## ABOUT THIS EXERCISE
Your reply should reproduce all the data below exactly while excluding the pictures.

## PROVIDED MATERIAL
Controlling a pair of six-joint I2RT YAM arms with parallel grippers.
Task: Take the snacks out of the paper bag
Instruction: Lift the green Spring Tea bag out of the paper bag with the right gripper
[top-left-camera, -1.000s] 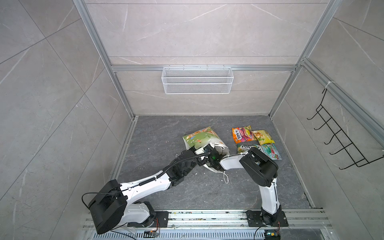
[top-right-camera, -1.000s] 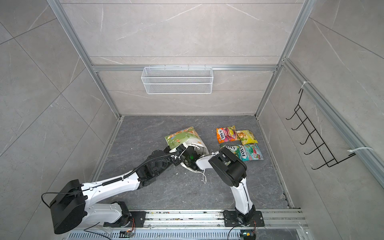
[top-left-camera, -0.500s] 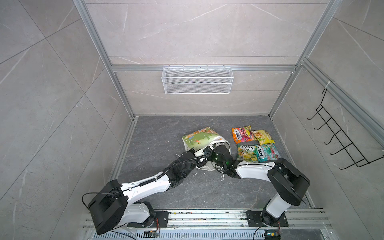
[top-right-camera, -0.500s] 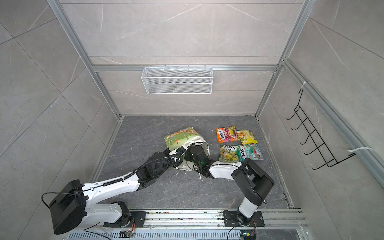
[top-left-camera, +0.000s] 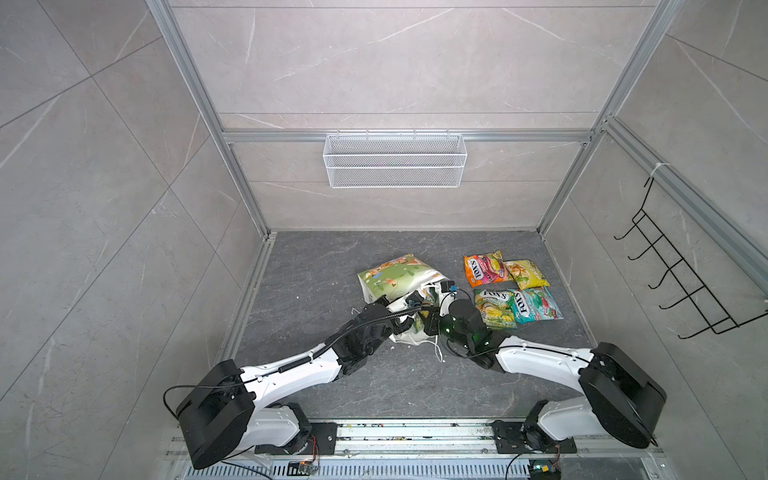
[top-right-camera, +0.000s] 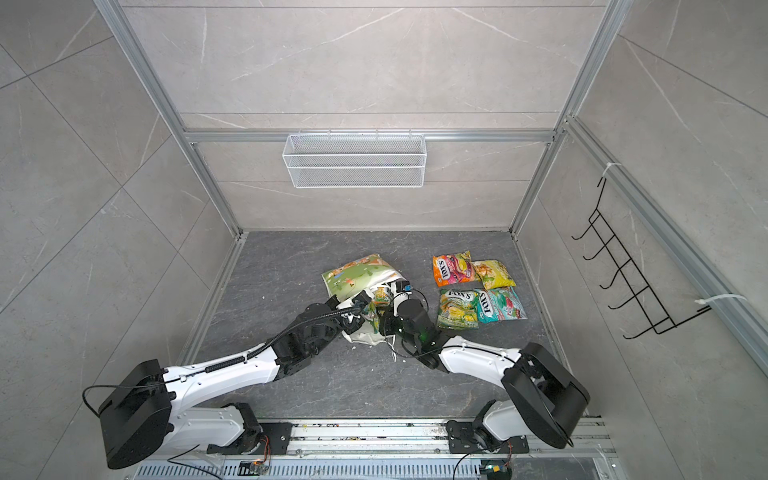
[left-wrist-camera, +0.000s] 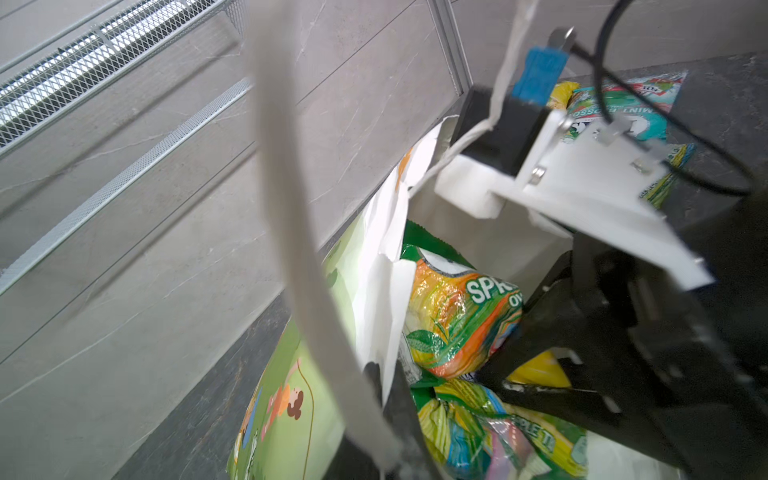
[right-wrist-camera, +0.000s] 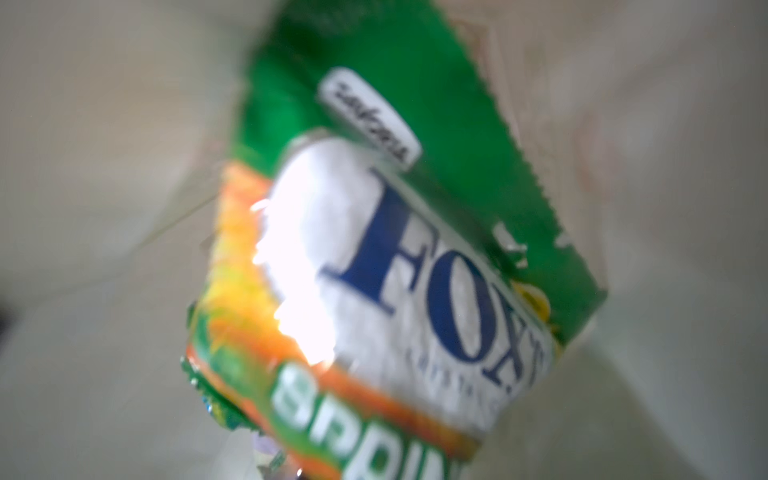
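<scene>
Fifth snack in hand: our left gripper (top-left-camera: 413, 308) pinches shut on the paper bag (top-left-camera: 390, 278) rim, our right gripper (top-left-camera: 429, 320) looks clamped on the green-orange pouch (left-wrist-camera: 457, 316) inside its mouth, so next we draw it out without dragging the bag.

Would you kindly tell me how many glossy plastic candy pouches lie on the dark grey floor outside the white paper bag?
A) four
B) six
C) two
A: in a top view an orange pouch, a yellow pouch, a green-yellow pouch and a teal pouch lie flat right of the white paper bag.
</scene>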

## SOLUTION TO THE EXERCISE
Controlling a pair of six-joint I2RT YAM arms with parallel grippers.
Task: Take the snacks out of the paper bag
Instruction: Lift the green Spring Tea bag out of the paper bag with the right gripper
[top-left-camera, -1.000s] 
[top-right-camera, -1.000s] 
[top-left-camera, -0.500s] 
[top-right-camera, -0.500s] 
[top-left-camera, +0.000s] 
[top-right-camera, +0.000s] 
[left-wrist-camera, +0.000s] 
[right-wrist-camera, +0.000s] 
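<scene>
Fifth snack in hand: our left gripper (top-left-camera: 413, 308) pinches shut on the paper bag (top-left-camera: 390, 278) rim, our right gripper (top-left-camera: 429, 320) looks clamped on the green-orange pouch (left-wrist-camera: 457, 316) inside its mouth, so next we draw it out without dragging the bag.

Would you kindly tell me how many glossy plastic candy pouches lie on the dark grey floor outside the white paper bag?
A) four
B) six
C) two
A: in a top view an orange pouch, a yellow pouch, a green-yellow pouch and a teal pouch lie flat right of the white paper bag.
</scene>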

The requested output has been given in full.